Exercise goal. Go through the data below and return each line where the string "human" appears.

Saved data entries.
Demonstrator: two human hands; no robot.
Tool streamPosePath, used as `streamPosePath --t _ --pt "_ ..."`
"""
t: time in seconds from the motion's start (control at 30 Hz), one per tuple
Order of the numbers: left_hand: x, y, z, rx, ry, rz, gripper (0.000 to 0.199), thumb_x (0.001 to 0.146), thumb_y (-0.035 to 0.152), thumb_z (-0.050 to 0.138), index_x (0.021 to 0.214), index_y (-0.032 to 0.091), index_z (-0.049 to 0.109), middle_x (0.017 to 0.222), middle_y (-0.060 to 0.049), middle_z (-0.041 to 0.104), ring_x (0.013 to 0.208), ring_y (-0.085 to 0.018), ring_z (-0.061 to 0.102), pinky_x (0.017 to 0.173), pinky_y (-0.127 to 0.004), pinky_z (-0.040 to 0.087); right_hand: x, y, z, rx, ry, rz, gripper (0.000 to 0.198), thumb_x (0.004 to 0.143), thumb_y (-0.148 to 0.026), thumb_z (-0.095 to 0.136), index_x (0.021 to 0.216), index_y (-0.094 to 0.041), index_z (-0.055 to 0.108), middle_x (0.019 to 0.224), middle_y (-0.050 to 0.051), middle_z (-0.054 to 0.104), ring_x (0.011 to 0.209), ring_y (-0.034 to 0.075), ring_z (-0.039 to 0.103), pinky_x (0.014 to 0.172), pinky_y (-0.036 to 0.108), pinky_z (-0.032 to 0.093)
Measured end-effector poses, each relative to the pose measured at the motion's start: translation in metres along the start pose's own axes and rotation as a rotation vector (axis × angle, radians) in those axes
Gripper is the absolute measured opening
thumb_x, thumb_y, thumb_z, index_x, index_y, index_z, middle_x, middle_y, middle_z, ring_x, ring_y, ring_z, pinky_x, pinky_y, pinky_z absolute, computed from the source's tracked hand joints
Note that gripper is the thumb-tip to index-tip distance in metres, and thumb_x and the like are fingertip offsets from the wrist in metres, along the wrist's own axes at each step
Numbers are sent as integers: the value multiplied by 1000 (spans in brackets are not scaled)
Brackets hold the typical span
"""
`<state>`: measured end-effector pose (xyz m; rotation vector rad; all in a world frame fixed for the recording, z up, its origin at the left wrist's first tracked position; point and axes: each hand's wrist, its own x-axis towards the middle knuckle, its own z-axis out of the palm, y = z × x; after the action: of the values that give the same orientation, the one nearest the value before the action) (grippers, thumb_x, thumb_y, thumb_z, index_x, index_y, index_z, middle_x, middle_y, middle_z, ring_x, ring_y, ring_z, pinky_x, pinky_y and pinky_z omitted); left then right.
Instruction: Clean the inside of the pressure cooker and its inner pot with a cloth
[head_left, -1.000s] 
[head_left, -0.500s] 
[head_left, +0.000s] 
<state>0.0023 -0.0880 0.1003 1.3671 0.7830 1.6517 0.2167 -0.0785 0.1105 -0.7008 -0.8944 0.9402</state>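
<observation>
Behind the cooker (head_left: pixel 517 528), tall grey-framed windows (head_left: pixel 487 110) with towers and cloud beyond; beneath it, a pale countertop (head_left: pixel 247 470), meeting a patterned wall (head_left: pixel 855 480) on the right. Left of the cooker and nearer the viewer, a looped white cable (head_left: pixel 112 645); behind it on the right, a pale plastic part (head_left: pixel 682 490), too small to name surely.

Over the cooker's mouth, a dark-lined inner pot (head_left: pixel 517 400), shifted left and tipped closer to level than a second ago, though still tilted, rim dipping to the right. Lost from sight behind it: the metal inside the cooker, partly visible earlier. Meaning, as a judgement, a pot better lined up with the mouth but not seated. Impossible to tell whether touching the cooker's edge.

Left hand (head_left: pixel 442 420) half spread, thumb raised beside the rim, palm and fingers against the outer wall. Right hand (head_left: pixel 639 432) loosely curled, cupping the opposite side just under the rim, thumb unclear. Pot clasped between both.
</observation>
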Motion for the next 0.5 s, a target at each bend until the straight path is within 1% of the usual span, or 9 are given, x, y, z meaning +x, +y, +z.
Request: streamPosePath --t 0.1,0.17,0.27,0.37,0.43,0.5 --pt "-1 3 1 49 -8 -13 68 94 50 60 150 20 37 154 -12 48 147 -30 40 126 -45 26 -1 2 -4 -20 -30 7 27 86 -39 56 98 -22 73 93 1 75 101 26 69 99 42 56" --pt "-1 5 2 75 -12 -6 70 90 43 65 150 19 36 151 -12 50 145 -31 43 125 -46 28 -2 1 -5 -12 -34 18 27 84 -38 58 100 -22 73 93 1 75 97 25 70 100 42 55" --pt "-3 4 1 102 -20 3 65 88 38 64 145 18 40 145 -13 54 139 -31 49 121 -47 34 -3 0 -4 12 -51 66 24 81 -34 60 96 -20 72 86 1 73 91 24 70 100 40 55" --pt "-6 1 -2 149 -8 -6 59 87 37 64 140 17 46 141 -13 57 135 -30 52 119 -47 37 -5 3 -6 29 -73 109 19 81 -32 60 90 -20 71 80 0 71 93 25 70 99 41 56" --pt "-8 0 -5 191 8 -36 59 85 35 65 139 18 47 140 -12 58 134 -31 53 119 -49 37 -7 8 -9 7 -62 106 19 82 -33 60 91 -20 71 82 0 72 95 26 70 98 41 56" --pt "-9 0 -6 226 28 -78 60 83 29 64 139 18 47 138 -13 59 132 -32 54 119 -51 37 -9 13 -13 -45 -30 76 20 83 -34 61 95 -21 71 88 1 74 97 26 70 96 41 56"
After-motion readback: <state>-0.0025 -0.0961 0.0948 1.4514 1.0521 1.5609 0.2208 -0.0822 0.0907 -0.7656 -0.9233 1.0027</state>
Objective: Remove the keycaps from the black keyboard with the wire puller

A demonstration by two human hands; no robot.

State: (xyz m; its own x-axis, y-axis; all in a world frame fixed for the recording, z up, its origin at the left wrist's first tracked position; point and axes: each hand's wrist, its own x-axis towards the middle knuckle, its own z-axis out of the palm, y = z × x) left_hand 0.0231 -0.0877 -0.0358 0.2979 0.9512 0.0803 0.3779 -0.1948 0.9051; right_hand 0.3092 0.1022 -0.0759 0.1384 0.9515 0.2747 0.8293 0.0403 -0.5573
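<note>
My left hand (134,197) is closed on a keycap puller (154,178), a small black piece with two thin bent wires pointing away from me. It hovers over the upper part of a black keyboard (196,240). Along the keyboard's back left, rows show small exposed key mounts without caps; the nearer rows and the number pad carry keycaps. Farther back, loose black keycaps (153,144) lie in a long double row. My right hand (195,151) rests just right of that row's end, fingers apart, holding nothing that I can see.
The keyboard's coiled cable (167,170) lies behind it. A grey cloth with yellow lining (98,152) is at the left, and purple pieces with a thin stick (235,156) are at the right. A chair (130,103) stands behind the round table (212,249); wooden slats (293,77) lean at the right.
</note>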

Final answer.
Demonstrator: two human hands; no robot.
A demonstration by two human hands; no robot.

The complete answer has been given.